The DVD has only been out a week, so no real spoilers, but I have a few thoughts about the two unaired episodes of Dollhouse.

* "Epitaph One" is as ambitious and as amazing as promised—definitely my favorite episode of Dollhouse and one of the top Whedonverse episodes of all time. It is, in every sense, just great, laying out a blueprint for the future of the series that is so compelling I'm not sure we need to actually see any of intervening episodes. (As far as I'm concerned they'd just be killing time before we get to "Epitaph Two," which is what I really want to see.) Joss and his co-writers have been pretty open with the fact that the episode came out of the assumption that there wouldn't be any more; people reference "Objects in Space," but the comparison to the season one finale of Sledge Hammer! seems much more apt. Have they written themselves into a corner? It'll be interesting to see if Joss & Co. can make the second season work when the real story now seems to be happening in 2019. Will people really sit still for john-of-the-week episodes with the stakes raised so much higher? Or will season two be more like Lost seasons four and five, with flashbacks and flashforwards that meet somewhere in the middle? Honestly I think I'd be most happy if they stuck with the "Epitaph" frame for good and did 2009-2018 just in flashback. It's not like we're getting a third season; don't leave anything on the road.

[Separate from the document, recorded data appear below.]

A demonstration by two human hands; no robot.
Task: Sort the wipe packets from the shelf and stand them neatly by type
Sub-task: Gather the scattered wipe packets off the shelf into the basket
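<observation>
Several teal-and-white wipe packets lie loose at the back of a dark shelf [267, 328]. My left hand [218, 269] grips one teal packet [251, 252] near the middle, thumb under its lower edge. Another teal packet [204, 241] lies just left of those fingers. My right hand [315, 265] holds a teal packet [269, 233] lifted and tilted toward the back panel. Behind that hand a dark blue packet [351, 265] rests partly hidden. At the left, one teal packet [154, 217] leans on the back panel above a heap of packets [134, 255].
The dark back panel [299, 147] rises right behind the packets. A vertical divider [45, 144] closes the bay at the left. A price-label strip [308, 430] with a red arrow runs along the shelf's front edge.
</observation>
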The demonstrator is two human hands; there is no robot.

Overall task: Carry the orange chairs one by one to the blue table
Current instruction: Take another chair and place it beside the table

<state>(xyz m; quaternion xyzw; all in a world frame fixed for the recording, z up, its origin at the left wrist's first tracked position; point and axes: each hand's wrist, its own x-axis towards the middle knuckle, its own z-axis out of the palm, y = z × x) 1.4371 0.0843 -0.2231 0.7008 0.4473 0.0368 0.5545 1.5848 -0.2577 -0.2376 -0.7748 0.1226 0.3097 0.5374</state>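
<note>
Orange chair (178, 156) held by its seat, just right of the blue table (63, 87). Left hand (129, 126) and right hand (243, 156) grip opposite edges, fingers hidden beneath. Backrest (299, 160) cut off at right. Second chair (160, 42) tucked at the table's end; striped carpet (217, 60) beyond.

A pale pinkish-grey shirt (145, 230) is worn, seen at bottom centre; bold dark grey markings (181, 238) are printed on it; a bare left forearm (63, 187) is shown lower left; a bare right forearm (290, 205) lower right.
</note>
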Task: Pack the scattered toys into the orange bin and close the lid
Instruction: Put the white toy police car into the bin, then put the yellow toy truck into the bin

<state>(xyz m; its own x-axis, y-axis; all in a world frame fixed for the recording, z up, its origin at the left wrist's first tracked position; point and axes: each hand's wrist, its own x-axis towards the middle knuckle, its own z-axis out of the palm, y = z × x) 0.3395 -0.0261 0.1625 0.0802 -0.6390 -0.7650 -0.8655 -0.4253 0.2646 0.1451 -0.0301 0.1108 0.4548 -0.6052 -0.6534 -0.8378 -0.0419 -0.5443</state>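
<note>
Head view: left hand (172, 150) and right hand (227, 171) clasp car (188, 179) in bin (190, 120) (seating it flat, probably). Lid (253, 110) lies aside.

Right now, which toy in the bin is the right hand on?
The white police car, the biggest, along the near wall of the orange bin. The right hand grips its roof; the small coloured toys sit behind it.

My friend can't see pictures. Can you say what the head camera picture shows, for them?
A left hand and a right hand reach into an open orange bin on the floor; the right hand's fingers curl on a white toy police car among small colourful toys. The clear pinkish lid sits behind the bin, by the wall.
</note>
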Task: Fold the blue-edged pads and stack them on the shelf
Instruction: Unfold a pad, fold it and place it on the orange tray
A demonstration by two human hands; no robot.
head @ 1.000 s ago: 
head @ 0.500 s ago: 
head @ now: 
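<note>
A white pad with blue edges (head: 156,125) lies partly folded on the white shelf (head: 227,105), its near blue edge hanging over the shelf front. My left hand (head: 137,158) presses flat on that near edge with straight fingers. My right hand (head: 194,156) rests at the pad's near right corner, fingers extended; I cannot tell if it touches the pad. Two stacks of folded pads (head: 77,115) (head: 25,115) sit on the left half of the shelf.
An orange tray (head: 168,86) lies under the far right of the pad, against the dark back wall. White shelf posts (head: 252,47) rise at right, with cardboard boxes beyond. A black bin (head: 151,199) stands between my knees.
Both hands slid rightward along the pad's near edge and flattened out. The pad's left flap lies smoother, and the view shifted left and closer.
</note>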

* Speaking of 2019: Was that a Dark Angel shout-out? The episode definitely had a post-Pulse vibe, and Joss and Dark Angel have something of a checkered past: widely understood as a Buffy rip-off, Dark Angel was unceremoniously canceled in favor of Firefly, which was later (you may have heard) unceremoniously canceled...

* The unaired pilot is, I think, probably a little worse as a pilot than the actually aired pilot—a rare case of network interference not being all bad—but it's pretty clear that Joss bitterly prefers it. (I haven't listened to the commentary yet, but apparently he has a lot of thoughts along these lines there as well.) Not only did he make oblique references to the original pilot throughout the season and in Epitaph One *and* bring back the astoundingly unimpressive Chrissy Seaver for "Omega," but he ended the (aired) season on the same audiovisual image—a whispered "Caroline"—that the original pilot ended on. The implication seems to be that the whole of the first season gets us to the same place the pilot did in just one hour.

* The most interesting thing about the unaired pilot, I think, is the discovery that Eliza Dushku is actually pretty good at doing a series of drastically different characters when it happens in rapid-fire, three-minute bursts. It's only over the course of a full episode that she really struggles as an actress. The hints toward Future Caroline in "Epitaph One" look like the latest attempt to explain away the one-note-acting; we'll see how this plays out.